### Your goal
When you find the word "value" in a line of the entries, please copy the whole line.

### Material provided
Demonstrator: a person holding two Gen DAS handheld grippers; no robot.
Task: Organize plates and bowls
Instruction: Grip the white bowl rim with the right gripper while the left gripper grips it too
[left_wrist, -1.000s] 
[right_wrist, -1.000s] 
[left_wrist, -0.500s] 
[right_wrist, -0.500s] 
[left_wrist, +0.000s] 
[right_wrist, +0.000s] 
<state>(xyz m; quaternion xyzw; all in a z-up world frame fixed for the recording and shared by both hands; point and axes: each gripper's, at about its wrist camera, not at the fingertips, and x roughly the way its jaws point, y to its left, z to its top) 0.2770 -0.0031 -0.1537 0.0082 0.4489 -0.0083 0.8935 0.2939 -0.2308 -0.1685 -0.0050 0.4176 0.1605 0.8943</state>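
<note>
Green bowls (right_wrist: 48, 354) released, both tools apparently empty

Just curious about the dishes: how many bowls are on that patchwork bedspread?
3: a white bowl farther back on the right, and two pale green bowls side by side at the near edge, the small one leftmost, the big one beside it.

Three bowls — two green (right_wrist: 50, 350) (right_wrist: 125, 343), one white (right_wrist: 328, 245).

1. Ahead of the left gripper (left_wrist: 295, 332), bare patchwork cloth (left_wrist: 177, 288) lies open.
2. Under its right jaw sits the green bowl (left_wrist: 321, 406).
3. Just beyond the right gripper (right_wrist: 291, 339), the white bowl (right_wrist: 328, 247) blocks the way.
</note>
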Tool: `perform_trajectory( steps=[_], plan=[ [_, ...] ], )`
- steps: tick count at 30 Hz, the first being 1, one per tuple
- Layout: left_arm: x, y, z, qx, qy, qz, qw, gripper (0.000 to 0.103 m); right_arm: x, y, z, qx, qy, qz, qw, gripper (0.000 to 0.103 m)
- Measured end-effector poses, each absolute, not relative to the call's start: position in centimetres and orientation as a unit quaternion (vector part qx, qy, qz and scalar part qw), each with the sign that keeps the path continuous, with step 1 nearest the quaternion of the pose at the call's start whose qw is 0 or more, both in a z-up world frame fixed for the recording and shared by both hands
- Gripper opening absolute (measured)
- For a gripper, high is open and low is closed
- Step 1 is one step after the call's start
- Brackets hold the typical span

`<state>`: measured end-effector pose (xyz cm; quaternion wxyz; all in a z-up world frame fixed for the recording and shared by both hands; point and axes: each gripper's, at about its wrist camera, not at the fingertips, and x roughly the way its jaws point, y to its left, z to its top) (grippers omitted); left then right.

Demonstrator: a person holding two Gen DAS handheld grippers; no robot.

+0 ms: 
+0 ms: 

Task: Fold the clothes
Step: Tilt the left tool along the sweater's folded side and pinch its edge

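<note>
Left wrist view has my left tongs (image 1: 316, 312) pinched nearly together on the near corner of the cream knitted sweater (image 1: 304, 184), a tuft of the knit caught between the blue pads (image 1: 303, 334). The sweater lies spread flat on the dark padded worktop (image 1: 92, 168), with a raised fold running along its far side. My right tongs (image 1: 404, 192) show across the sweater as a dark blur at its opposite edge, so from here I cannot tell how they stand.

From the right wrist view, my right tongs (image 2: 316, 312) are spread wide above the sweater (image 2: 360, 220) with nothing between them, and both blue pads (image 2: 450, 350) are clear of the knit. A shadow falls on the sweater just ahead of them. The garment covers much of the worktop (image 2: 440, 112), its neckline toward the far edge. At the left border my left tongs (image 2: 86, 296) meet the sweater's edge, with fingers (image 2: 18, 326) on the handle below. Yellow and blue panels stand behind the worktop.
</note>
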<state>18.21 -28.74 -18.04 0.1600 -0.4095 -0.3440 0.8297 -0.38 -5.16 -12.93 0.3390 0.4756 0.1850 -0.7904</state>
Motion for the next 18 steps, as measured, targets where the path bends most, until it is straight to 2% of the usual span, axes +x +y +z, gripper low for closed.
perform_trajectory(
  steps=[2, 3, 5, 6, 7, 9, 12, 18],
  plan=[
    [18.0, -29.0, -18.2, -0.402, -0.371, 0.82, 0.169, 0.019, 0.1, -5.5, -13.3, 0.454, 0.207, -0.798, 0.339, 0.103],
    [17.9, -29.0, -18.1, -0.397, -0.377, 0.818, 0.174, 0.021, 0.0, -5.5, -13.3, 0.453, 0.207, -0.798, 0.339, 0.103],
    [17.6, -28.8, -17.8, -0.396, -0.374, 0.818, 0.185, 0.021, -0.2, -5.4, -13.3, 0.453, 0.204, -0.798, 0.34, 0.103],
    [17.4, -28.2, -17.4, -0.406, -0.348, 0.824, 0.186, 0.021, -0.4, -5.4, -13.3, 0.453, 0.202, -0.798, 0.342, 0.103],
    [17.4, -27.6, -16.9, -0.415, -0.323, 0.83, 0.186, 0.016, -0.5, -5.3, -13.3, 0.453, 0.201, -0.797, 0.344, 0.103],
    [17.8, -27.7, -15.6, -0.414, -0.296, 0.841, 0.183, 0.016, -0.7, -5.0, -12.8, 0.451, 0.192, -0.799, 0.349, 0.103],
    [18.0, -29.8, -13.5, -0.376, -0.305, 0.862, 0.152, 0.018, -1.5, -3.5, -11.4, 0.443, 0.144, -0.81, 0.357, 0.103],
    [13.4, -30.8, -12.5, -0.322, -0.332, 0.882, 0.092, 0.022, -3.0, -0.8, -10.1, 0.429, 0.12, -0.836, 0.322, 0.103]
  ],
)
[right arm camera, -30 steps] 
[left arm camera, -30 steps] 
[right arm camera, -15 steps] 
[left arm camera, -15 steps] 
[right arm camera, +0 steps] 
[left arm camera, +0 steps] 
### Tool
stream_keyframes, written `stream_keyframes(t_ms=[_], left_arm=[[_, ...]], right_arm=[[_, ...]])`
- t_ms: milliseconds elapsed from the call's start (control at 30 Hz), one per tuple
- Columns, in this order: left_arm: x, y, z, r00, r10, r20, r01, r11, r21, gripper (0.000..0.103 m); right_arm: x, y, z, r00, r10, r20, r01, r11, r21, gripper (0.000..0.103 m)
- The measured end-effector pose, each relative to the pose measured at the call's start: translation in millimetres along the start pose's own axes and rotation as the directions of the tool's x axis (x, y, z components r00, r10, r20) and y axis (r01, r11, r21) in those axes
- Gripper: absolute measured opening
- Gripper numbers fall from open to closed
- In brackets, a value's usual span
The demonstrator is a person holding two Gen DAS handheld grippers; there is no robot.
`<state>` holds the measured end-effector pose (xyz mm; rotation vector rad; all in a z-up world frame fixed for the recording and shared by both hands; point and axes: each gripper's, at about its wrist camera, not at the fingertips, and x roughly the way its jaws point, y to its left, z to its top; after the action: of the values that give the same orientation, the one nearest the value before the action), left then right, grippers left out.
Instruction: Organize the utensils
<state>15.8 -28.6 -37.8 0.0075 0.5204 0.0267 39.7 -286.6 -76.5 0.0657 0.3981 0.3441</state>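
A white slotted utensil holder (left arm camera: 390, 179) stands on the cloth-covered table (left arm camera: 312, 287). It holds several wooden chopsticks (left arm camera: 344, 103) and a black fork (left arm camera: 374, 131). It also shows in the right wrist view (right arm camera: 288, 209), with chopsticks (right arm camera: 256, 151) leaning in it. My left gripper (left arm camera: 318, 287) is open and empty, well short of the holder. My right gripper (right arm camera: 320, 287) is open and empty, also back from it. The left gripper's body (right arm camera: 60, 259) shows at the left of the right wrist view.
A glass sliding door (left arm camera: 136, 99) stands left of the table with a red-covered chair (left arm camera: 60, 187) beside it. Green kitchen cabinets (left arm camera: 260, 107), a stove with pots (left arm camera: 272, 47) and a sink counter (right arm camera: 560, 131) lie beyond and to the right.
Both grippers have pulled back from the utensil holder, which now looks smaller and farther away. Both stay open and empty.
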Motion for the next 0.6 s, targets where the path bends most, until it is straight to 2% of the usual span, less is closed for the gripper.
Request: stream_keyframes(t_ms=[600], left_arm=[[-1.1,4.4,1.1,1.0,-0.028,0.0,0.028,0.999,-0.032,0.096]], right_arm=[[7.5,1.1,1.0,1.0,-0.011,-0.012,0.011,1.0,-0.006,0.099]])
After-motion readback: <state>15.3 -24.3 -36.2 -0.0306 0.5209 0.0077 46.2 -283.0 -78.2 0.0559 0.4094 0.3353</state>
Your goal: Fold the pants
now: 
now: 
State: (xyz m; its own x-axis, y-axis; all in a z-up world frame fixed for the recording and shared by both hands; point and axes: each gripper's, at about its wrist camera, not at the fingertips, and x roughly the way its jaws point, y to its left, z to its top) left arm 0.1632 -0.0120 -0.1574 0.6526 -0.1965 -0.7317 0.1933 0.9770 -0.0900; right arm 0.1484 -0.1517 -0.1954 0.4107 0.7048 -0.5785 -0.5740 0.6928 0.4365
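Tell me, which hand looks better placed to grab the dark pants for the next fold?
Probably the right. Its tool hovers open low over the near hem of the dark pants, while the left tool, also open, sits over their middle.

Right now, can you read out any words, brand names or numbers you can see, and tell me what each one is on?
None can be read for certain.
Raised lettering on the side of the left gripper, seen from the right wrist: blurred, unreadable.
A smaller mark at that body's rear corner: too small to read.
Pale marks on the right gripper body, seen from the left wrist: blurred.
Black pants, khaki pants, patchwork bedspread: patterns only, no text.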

### Task output
- In brackets, a value's usual span
`<state>` holds the measured end-effector pose (xyz mm; rotation vector rad; all in a z-up world frame fixed for the recording and shared by both hands; point and axes: each gripper's, at about its wrist camera, not at the fingertips, and x roughly the way its jaws point, y to its left, z to its top; after the action: of the values that give the same orientation, the one nearest the value before the action), left then right, grippers left out.

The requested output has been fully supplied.